Section 4: Best Practices and Preparing for the Future
Adapting to these changes in ONNX Runtime requires a proactive and disciplined approach to environment and dependency management. Here are some consolidated best practices to ensure a smooth transition.
1. Pin Your Dependencies
Always pin the exact versions of your dependencies in a requirements.txt
(for pip) or environment.yml
(for conda) file. This is the single most effective way to create reproducible environments and prevent unexpected breakages when new versions of libraries are released. Avoid using vague version specifiers like onnxruntime-gpu>=1.19
in production code.
2. Modernize Your CI/CD and Deployment Environments
Audit your CI/CD pipelines, Dockerfiles, and production virtual machines. Update the base images and Python installations to a supported version (3.10+). This not only ensures compatibility with the latest ONNX Runtime but also provides access to performance and security benefits from the language itself. This proactive maintenance is a cornerstone of modern MLOps, a topic frequently covered in MLflow News and by MLOps platforms like those featured in Vertex AI News.
3. Embrace the Inference-First Mindset
With the deprecation of ORT Training, double down on the core ONNX philosophy: train in a specialized framework and deploy with a specialized inference engine. For training, explore powerful tools mentioned in Hugging Face Transformers News or frameworks like fast.ai. For inference, continue to leverage ONNX Runtime, but also explore other high-performance options like NVIDIA’s TensorRT or Intel’s OpenVINO News, both of which can often consume ONNX models as a starting point for further optimization.
4. Stay Informed
The AI ecosystem moves incredibly fast. Regularly check the official ONNX Runtime GitHub releases page and read the release notes. This is the most reliable source of information on breaking changes, new features, and performance improvements. Following general sources like Kaggle News or platform-specific updates from Azure AI News and Amazon Bedrock News can also provide valuable context on broader industry trends.
Conclusion
The latest updates to ONNX Runtime represent a significant and positive evolution. The deprecation of the training packages sharpens the project’s focus on its primary mission: to be the fastest and most versatile inference engine available. The move to support modern Python versions aligns ORT with industry best practices for security and maintainability.

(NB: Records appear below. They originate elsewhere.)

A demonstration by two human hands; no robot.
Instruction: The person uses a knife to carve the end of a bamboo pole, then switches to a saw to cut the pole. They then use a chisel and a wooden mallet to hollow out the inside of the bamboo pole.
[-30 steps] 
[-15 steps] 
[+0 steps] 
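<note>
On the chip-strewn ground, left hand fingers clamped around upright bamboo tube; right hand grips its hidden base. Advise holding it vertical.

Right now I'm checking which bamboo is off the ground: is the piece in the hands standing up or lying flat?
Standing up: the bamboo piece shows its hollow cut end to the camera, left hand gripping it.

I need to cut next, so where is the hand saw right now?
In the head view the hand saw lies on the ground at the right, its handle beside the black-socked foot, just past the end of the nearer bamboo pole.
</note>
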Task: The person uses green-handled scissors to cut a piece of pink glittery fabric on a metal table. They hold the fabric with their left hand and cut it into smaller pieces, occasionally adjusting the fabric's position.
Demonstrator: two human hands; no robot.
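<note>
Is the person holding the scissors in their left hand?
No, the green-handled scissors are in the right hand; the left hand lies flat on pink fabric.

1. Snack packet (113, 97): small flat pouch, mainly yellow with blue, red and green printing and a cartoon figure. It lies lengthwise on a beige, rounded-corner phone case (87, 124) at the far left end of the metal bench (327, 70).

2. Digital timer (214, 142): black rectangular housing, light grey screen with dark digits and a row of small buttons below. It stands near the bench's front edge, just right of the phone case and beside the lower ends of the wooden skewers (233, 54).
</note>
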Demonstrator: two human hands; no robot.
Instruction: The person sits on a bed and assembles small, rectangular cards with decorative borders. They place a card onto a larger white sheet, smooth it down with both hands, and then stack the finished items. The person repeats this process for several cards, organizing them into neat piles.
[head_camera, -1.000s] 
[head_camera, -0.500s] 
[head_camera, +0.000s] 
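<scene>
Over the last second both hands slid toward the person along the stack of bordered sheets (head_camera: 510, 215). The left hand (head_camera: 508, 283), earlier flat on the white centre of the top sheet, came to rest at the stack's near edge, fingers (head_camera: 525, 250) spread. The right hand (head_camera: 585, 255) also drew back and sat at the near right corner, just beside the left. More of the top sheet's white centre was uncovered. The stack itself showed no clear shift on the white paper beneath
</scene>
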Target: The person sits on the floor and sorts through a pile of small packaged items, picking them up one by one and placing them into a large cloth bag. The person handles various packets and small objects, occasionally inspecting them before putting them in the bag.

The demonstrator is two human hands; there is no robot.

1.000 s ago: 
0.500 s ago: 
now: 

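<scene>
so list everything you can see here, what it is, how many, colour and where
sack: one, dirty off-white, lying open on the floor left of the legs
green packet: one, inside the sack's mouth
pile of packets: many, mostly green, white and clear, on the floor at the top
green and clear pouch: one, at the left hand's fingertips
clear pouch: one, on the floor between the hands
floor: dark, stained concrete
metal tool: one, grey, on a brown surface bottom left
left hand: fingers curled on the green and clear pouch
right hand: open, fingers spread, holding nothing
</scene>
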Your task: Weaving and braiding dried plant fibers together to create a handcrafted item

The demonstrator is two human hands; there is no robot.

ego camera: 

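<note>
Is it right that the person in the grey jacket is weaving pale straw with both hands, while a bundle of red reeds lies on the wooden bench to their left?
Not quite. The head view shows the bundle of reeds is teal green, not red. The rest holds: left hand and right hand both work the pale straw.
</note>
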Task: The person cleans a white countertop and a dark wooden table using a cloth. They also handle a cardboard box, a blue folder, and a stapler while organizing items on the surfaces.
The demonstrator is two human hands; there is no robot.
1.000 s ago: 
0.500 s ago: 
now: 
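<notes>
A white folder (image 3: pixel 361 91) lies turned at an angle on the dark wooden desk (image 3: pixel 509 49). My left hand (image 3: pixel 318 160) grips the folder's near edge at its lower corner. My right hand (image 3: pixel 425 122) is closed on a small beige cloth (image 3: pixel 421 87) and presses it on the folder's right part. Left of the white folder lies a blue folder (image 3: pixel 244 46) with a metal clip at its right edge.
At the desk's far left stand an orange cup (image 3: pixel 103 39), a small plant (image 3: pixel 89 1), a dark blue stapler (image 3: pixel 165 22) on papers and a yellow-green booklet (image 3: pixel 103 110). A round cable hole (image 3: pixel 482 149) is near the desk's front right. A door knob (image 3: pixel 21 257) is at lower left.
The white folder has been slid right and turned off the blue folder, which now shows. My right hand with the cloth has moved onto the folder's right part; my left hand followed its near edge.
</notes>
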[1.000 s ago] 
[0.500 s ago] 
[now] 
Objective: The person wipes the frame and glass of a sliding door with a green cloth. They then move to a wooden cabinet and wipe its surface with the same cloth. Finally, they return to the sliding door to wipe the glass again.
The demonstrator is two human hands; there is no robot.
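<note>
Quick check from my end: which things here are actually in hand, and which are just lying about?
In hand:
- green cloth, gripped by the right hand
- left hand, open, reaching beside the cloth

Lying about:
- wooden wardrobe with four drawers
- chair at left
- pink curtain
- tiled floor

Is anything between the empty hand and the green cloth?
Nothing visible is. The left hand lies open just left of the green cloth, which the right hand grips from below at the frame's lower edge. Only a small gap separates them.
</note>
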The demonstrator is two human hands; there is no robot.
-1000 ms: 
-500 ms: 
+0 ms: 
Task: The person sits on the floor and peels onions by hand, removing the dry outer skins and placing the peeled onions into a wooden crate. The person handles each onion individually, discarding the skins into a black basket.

Finally, the new CUDA dependency bundling for GPU packages drastically simplifies setup and enhances reliability, removing a common pain point for developers. While these changes require adaptation, they ultimately lead to a more robust, stable, and powerful tool for the entire machine learning community.
Your next steps should be to audit your existing projects, plan the migration to a supported Python version, and update your dependencies. By embracing these changes, you can ensure your MLOps pipelines are built on a solid, modern foundation, ready to take advantage of future innovations in the exciting world of high-performance AI inference.